What you need to do: Please copy each line of the data that includes the string "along".
═══
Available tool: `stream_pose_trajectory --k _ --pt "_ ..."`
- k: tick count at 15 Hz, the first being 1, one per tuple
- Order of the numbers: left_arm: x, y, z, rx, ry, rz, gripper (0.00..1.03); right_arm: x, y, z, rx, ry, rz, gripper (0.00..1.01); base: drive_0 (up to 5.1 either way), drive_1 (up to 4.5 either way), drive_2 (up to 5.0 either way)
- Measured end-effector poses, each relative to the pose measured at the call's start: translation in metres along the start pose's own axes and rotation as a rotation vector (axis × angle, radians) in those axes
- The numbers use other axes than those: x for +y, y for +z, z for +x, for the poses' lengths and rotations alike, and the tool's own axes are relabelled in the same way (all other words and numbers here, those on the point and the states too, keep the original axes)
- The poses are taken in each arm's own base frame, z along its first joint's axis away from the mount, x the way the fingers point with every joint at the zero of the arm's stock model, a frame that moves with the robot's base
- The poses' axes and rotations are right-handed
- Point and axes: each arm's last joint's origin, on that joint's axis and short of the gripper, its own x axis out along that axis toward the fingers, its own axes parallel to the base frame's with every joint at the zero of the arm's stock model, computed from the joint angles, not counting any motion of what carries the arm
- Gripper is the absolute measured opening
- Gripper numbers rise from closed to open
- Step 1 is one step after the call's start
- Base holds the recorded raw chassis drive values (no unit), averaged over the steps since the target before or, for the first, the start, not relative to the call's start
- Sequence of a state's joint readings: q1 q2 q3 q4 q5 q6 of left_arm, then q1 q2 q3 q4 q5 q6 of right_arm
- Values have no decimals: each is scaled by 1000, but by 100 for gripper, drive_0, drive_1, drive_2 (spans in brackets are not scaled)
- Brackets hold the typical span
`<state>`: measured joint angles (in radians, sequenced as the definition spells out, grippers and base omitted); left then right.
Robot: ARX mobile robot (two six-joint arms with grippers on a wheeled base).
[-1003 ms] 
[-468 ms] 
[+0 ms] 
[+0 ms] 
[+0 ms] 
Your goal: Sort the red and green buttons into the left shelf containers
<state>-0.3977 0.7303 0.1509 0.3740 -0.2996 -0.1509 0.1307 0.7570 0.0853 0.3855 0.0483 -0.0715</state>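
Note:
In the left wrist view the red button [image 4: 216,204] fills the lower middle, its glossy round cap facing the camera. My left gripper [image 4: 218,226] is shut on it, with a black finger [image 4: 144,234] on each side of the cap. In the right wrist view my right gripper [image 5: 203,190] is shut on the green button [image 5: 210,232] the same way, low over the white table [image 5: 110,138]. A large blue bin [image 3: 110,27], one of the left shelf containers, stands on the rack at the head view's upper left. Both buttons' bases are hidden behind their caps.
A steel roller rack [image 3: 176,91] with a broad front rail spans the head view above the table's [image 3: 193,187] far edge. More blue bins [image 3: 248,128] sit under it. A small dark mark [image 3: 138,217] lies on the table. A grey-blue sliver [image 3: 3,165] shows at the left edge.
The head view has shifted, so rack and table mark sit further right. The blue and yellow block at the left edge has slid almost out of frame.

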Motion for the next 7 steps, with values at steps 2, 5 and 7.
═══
Your response:
- Measured end-effector poses, each relative to the pose measured at the call's start: translation in metres along the start pose's own axes and rotation as a rotation vector (axis × angle, radians) in those axes
- The poses are taken in each arm's own base frame, z along its first joint's axis away from the mount, x the way the fingers point with every joint at the zero of the arm's stock model, a frame that moves with the robot's base
- Point and axes: each arm's last joint's origin, on that joint's axis and short of the gripper, its own x axis out along that axis toward the fingers, its own axes parallel to the base frame's with every joint at the zero of the arm's stock model, computed from the joint angles, not counting any motion of what carries the arm

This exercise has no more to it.